HOUSTON (ICIS)--A US antitrust regulator has requested on Tuesday that a federal court issue a temporary restraining order and preliminary injunction to prevent Tronox from completing its pending acquisition of fellow pigment producer National Titanium Dioxide (Cristal).
The European Commission has already approved the deal, provided that the company divests its business that sells paper-laminate grades of titanium dioxide (TiO2).
Given this milestone, Tronox could consummate the deal as early as 16 July, the FTC said in its request to the court.
The antitrust regulator has already challenged the merger in an administrative complaint that it filed in December, alleging that the acquisition would reduce competition for chloride-based TiO2.
The trial for this case ended on 22 June, and the administrative law judge will issue a decision, the FTC said in its request. The antitrust regulator would then issue a final decision and order, which could be reviewed by the US Court of Appeals.
The temporary restraining order and the preliminary injunction would allow the administrative law judge to decide on the case and for the parties to appeal any decision, the FTC said in its request.
If it is determined that the deal would reduce competition, then the injunction would give the FTC enough time to propose steps that Tronox could take that would address these concerns, the antitrust regulator said in its request.
In justifying its request for the restraining order and injunction, the FTC alleged that the acquisition would increase the likelihood of coordination in a market that already has few producers.
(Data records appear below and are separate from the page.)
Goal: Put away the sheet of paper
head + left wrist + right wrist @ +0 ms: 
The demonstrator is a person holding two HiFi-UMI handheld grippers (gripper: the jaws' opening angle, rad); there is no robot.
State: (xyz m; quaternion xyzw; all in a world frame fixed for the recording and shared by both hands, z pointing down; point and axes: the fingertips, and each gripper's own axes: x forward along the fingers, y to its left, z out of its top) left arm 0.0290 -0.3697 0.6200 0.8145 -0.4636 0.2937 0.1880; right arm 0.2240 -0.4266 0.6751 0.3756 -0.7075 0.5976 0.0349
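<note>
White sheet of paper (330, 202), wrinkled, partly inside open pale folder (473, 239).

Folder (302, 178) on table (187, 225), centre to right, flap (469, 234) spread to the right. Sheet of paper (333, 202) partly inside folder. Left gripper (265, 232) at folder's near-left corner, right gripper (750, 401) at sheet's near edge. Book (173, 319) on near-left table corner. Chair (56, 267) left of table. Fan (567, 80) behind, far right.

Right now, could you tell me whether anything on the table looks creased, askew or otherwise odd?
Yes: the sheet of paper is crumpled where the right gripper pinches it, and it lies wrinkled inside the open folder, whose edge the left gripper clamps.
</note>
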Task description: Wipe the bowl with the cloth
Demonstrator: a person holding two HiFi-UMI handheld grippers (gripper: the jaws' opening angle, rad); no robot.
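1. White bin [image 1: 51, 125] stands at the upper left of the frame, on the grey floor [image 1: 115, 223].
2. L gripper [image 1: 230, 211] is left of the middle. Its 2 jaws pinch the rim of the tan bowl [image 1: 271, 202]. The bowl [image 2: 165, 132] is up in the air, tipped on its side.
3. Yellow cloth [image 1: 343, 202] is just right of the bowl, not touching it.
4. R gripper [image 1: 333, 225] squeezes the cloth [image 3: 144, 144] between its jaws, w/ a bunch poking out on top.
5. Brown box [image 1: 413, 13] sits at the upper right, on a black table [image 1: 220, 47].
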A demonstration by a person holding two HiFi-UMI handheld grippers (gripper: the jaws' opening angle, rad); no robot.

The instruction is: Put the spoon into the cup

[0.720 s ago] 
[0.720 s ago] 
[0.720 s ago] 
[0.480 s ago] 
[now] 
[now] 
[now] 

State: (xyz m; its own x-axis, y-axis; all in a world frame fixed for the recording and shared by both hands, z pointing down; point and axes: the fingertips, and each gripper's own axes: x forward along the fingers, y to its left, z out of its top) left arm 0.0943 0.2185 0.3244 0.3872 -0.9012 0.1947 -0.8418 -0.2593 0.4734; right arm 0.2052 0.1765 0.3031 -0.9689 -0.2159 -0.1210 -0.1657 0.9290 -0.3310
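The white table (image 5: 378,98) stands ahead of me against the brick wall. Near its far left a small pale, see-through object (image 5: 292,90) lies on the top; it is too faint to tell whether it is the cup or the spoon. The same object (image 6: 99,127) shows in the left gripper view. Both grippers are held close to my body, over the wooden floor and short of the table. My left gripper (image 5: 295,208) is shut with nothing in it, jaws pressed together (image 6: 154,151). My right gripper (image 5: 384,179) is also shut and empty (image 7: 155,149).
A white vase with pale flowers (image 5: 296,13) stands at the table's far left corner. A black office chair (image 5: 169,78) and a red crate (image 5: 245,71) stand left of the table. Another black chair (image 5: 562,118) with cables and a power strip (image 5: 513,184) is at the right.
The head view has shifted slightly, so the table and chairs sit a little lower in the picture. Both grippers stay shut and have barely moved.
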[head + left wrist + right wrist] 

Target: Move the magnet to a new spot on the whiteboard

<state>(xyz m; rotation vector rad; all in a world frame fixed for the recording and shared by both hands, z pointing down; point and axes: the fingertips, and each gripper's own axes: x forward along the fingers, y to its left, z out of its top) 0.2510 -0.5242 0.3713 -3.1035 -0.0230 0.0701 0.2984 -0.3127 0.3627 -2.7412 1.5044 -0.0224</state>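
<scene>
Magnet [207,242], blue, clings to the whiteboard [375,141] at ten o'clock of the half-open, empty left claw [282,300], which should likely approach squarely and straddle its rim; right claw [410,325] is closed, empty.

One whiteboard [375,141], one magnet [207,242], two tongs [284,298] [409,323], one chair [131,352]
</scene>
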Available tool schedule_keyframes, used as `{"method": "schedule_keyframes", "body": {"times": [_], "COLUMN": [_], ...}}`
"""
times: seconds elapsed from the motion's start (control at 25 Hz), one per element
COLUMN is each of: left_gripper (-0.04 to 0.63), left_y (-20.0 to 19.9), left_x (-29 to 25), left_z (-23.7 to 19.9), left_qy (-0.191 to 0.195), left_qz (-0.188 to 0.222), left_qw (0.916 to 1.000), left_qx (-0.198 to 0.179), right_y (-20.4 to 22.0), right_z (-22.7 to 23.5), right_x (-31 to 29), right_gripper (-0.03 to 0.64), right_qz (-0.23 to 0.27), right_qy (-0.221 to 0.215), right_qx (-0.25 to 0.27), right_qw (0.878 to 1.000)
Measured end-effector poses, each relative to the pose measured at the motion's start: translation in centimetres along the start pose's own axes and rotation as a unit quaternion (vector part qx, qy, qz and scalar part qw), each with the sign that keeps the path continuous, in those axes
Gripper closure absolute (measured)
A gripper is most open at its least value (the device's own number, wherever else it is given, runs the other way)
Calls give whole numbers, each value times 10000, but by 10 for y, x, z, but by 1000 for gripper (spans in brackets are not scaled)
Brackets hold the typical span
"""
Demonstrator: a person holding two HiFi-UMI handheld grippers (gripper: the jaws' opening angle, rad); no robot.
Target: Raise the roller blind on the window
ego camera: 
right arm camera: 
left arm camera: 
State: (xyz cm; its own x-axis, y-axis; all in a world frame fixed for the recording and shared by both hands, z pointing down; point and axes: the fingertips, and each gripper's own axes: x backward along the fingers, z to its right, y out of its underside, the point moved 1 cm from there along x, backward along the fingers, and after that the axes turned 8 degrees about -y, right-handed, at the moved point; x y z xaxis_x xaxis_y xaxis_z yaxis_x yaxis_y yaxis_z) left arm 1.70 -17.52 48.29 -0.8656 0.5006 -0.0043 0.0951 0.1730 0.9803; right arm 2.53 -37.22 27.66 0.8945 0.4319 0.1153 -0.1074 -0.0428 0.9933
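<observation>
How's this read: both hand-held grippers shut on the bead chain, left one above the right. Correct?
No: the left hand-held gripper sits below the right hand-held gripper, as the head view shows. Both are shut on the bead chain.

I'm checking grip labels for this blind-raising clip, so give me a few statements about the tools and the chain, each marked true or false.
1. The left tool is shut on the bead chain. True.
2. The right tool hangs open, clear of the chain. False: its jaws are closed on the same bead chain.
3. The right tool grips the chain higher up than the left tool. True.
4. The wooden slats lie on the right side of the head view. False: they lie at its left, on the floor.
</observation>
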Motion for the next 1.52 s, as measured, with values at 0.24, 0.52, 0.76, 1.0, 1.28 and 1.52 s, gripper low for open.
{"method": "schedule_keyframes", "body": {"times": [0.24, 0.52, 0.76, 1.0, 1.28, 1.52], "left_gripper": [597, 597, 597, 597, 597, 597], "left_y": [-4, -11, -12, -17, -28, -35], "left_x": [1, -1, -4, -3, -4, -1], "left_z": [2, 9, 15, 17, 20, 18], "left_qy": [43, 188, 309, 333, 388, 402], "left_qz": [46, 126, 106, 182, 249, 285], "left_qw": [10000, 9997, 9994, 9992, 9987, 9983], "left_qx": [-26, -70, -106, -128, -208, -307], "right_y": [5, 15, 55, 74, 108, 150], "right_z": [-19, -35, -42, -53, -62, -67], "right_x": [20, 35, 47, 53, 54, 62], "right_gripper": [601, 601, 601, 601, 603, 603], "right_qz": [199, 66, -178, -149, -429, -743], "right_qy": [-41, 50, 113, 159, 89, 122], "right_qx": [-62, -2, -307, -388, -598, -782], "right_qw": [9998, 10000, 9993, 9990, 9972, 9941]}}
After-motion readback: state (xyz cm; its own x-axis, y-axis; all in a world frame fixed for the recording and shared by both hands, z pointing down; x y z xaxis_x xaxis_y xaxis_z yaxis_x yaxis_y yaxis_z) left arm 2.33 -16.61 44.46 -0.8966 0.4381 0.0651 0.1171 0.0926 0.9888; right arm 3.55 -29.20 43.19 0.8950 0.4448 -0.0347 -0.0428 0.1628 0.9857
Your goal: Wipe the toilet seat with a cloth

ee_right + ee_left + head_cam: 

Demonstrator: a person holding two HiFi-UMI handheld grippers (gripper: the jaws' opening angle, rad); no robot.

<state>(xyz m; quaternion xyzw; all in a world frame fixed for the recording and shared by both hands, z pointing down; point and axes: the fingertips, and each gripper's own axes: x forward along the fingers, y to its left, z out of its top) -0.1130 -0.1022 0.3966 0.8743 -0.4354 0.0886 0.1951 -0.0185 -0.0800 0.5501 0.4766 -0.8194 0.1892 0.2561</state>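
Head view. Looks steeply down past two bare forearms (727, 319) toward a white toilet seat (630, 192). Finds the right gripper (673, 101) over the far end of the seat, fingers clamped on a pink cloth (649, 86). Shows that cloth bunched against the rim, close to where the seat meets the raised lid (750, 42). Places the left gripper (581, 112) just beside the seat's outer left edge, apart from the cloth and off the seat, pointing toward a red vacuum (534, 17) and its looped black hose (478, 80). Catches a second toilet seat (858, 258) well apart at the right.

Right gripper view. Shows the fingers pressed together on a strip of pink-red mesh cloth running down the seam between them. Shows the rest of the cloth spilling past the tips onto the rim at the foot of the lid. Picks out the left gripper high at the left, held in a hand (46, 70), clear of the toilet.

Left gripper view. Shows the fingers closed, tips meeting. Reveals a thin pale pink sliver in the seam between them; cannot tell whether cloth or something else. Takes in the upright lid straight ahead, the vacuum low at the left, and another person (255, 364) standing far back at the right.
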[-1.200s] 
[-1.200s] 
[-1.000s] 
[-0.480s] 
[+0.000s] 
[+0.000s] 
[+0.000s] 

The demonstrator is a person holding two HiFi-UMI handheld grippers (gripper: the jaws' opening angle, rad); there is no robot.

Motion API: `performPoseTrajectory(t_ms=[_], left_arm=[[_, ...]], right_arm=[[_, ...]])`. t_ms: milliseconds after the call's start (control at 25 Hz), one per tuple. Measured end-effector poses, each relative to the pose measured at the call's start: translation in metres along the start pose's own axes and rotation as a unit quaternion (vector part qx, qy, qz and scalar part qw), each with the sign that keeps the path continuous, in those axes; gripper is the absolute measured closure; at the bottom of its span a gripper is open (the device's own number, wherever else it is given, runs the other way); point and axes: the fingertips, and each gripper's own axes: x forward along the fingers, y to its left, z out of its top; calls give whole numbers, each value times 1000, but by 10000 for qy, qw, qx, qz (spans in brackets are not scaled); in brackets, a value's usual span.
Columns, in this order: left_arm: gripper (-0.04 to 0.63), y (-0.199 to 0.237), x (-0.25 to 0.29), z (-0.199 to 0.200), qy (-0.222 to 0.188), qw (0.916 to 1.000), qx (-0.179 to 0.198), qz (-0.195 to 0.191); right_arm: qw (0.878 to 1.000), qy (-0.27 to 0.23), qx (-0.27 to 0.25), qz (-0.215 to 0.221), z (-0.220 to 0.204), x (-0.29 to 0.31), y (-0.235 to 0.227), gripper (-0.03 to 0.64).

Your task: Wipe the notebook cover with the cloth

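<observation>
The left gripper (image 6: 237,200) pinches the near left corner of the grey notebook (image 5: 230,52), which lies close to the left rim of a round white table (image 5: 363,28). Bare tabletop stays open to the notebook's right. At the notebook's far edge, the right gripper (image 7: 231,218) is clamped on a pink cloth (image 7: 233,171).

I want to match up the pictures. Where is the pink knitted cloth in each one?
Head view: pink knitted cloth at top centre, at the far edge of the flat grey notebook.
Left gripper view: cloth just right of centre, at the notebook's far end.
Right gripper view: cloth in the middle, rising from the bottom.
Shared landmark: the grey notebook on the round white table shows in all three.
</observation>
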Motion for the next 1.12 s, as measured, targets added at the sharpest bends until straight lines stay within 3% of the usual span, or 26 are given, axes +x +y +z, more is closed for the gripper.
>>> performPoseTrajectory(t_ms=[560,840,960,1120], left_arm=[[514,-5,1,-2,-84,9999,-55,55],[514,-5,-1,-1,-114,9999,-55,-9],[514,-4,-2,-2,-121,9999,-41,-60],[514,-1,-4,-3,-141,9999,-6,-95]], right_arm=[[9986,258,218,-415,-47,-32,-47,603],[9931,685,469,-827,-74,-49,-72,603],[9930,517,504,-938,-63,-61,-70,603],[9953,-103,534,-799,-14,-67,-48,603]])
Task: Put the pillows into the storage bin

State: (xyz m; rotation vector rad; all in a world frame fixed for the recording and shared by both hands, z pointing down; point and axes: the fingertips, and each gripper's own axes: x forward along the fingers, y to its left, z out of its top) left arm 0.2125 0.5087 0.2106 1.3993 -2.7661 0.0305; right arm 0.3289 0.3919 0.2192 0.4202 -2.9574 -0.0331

The acquisition would double Tronox's market share in North America, the FTC alleged in its request. The regulator alleged that the merged company would have more incentive to restrict output to influence TiO2 supply and prices.
In the past, Tronox has disagreed with such allegations, alleging that the Cristal acquisition would allow it to produce even more TiO2. The result would make more pigment available to customers around the world.
Such a deal would actually benefit consumers, Tronox has said.
Tronox issued a news release on Tuesday, in which it welcomed the FTC's request for a restraining order and preliminary injunction.
The company had requested such a move back when the FTC filed its administrative complaint.
At the time, Tronox alleged that the FTC pursued such an administrative route because it was time consuming, allowing it to delay the deal until the purchase agreement expired.
Tronox made this and similar accusations in a lawsuit it filed against the FTC in January. In the lawsuit, it requested that the FTC seek an injunction, since it would be quicker than the administrative route being pursued by the regulator.
Tuesday's filing by the FTC means that Tronox got its wish.
"Tronox has made repeated attempts to prompt this action by the FTC, which allows for the legality of the proposed acquisition to be decided expeditiously on its merits," the company said in Tuesday's news release.
"We now look forward to our long-awaited day in court and the opportunity to demonstrate how this transaction will benefit customers throughout North America and around the world," Tronox CEO Jeffry Quinn said in the same news release.
The FTC did not immediately respond to a request for comment about the statements that Tronox made in Tuesday's news release or to the accusations that the company made in its January lawsuit.
The FTC had not filed an answer to Tronox's lawsuit, according to the docket sheet of the litigation.
Cristal did not immediately respond to a request for comment in regards to the FTC's desire for a preliminary injunction or to Tronox's news release.
Tronox announced the $2.4bn deal in February 2017. The combination would create the world's largest and most highly integrated producer of TiO2, the company said.
The FTC filed its request in US District Court for the District of Columbia. The case number is 18-cv-1622.
Tronox filed its lawsuit in US District Court, Northern Mississippi District. The case number is 18-cv-0010.